Calculating your work done is straightforward once you know the Work formula and what each input means. This guide explains the method in plain language, walks through a manual calculation, and gives worked examples you can follow — then you can do it instantly with the Work Calculator.
What is Work?
The Work calculation tells you your work done from a few simple inputs. The figure you are solving for here is the work done.
The Work formula
The core formula is:
Work done = Force × Distance
Here is what each input means:
- Force — a value measured in N. Example: 100 N.
- Distance — a value measured in m.
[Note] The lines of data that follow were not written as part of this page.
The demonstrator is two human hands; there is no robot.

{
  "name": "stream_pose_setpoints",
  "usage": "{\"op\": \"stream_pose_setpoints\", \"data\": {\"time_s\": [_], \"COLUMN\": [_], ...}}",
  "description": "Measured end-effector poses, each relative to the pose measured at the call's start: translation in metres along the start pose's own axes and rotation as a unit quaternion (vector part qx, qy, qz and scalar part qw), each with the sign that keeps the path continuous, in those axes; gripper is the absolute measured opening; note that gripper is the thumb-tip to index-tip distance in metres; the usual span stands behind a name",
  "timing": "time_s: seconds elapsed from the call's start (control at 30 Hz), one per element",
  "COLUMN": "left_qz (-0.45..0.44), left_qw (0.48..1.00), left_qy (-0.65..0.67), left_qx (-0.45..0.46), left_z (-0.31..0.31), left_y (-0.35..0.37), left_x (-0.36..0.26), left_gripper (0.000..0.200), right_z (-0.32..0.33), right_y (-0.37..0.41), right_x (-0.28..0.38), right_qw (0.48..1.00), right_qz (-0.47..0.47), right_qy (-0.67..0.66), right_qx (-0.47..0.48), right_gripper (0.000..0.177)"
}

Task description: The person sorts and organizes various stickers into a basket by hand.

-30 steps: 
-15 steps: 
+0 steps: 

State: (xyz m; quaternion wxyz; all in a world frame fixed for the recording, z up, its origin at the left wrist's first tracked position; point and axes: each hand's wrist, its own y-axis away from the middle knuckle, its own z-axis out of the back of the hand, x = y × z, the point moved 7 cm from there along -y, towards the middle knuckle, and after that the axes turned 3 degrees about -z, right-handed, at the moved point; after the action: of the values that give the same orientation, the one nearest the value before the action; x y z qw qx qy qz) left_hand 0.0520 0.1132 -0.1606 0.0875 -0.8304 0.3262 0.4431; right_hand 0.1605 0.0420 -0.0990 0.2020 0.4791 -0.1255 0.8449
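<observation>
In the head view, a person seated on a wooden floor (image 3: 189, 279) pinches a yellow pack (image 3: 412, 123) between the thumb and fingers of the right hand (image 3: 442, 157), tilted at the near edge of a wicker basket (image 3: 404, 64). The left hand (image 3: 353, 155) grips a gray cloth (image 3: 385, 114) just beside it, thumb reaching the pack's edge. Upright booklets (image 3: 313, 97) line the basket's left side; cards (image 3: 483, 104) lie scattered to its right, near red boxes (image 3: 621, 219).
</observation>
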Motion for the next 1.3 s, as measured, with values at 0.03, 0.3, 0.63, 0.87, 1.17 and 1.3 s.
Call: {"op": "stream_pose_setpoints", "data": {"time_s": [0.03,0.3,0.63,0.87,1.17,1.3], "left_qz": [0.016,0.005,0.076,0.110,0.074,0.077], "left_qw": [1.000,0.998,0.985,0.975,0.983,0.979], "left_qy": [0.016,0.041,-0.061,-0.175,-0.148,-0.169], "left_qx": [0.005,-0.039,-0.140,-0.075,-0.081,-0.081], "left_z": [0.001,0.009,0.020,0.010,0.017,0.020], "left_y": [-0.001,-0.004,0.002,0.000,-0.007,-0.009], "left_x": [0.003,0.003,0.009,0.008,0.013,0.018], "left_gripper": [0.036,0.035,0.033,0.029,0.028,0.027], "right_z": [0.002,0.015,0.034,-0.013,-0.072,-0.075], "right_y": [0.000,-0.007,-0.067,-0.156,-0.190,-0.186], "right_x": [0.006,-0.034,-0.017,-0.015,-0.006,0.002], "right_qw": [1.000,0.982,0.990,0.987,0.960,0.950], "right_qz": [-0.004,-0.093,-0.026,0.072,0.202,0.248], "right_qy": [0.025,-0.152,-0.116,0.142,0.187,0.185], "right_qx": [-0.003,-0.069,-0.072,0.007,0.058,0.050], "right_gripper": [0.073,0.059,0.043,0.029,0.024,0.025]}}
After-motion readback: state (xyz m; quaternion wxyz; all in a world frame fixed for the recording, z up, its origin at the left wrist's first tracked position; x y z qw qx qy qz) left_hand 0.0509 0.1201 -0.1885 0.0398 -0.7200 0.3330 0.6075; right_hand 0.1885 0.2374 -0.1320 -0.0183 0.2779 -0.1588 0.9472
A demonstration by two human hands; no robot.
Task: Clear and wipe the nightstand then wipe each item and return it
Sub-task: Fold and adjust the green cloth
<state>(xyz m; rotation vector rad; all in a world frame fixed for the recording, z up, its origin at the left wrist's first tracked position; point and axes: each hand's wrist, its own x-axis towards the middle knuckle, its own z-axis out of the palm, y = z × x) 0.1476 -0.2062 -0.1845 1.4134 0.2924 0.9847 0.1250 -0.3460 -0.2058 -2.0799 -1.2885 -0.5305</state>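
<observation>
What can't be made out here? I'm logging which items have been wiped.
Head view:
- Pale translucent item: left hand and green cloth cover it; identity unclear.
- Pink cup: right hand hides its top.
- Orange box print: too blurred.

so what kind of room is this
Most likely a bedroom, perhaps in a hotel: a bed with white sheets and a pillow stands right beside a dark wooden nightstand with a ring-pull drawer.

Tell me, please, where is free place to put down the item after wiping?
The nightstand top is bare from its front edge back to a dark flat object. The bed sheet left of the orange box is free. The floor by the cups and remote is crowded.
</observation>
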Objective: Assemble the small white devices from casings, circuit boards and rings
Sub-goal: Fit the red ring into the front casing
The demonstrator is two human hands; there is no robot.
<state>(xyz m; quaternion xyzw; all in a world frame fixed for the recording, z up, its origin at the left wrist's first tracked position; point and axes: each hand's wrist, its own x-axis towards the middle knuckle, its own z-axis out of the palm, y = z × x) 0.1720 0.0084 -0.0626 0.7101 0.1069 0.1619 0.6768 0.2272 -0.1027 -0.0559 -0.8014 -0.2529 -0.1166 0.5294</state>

Example: 5 m.
How to calculate it step by step
- Write down the force (for example, 100 N).
- Write down the distance (for example, 5 m).
- Apply the formula above to get your work done.
- Double-check the result with the Work Calculator.
Worked examples
Example 1
| Input / Output | Value |
|---|---|
| Force | 100 N |
| Distance | 5 m |
| Work done | 500.000 |
With force of 100 N and distance of 5 m, the work done works out to 500.000.
Example 2
With force of 200 N and distance of 5 m, the work done works out to 1,000.000.
| Result | Value |
|---|---|
| Work done | 1,000.000 |
Example 3
With force of 50 N and distance of 5 m, the work done works out to 250.000.
| Result | Value |
|---|---|
| Work done | 250.000 |
Tips for an accurate result
- Keep your units consistent — mixing, say, months with years or grams with kilograms is the most common source of error.
- Round only at the very end. Rounding inputs early can shift the final answer noticeably.
- Re-run the numbers whenever an input changes, rather than estimating from an old result.
Prefer not to do the maths by hand? — the Work Calculator does it instantly, for free, with the formula and a worked example built in.